[Opening Input data section]

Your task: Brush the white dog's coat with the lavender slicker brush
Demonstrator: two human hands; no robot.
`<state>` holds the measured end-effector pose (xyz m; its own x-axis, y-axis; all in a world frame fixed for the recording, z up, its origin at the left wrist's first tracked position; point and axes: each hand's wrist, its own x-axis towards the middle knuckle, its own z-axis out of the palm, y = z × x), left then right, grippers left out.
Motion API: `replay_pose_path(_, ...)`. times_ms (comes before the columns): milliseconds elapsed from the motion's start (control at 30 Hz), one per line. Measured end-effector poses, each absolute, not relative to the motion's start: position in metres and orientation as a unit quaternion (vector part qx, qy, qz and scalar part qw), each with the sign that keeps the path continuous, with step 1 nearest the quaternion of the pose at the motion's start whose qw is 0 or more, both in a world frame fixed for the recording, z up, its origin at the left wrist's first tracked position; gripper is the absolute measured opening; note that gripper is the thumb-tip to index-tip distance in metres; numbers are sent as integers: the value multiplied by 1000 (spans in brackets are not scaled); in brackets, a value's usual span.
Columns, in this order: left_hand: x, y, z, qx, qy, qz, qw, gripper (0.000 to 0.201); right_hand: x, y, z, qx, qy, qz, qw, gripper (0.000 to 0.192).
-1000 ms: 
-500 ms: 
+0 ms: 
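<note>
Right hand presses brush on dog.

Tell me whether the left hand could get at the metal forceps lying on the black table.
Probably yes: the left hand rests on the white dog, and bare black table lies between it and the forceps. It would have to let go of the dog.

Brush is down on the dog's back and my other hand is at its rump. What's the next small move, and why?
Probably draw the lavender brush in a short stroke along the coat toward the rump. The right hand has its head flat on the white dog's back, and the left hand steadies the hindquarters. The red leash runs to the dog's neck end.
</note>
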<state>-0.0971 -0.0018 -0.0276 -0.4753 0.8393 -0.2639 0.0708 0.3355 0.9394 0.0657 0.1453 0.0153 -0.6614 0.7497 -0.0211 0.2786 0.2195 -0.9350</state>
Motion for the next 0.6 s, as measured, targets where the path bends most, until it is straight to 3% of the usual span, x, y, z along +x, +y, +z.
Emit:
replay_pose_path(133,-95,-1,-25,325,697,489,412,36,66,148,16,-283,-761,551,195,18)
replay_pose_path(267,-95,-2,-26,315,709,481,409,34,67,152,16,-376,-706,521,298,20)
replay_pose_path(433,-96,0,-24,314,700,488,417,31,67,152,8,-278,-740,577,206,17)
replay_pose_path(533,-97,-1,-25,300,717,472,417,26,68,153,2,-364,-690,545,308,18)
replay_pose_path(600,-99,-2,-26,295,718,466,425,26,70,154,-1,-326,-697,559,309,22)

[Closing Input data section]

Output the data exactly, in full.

Answer to this problem.
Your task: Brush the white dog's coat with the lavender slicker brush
Demonstrator: two human hands; no robot.
`<state>` holds the measured end-effector pose (xyz m; its own x-axis, y-axis; all in a world frame fixed for the recording, z up, its origin at the left wrist's first tracked position; point and axes: each hand's wrist, its own x-axis towards the middle knuckle, its own z-axis out of the palm, y = z × x), left then right, grippers left out.
Motion API: `replay_pose_path(_, ...)`. times_ms (comes before the columns): milliseconds elapsed from the motion's start (control at 30 Hz), one per line. Measured end-effector poses, each absolute, not relative to the motion's start: position in metres and orientation as a unit quaternion (vector part qx, qy, qz and scalar part qw), each with the sign that keeps the path continuous, with step 1 nearest the quaternion of the pose at the motion's start whose qw is 0 or more, both in a world frame fixed for the recording, z up, its origin at the left wrist's first tracked position; gripper is the absolute measured opening; note that gripper is the thumb-tip to index-tip distance in metres; numbers are sent as integers: the value multiplied by 1000 (spans in brackets are not scaled); in brackets, a value's usual span.
Columns, in this order: left_hand: x, y, z, qx, qy, qz, qw, gripper (0.000 to 0.201); right_hand: x, y, z, qx, qy, qz, qw, gripper (0.000 to 0.192).
-1000 ms: 
-500 ms: 
+0 ms: 
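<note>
Right hand presses brush on dog.

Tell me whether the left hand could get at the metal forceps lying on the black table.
Probably yes: the left hand rests on the white dog, and bare black table lies between it and the forceps. It would have to let go of the dog.

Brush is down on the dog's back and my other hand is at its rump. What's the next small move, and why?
Probably draw the lavender brush in a short stroke along the coat toward the rump. The right hand has its head flat on the white dog's back, and the left hand steadies the hindquarters. The red leash runs to the dog's neck end.
</note>
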<state>-0.0971 -0.0018 -0.0276 -0.4753 0.8393 -0.2639 0.0708 0.3355 0.9394 0.0657 0.1453 0.0153 -0.6614 0.7497 -0.0211 0.2786 0.2195 -0.9350</state>
Motion for the next 0.6 s, as measured, targets where the path bends most, until it is straight to 3% of the usual span, x, y, z along +x, +y, +z.
Emit:
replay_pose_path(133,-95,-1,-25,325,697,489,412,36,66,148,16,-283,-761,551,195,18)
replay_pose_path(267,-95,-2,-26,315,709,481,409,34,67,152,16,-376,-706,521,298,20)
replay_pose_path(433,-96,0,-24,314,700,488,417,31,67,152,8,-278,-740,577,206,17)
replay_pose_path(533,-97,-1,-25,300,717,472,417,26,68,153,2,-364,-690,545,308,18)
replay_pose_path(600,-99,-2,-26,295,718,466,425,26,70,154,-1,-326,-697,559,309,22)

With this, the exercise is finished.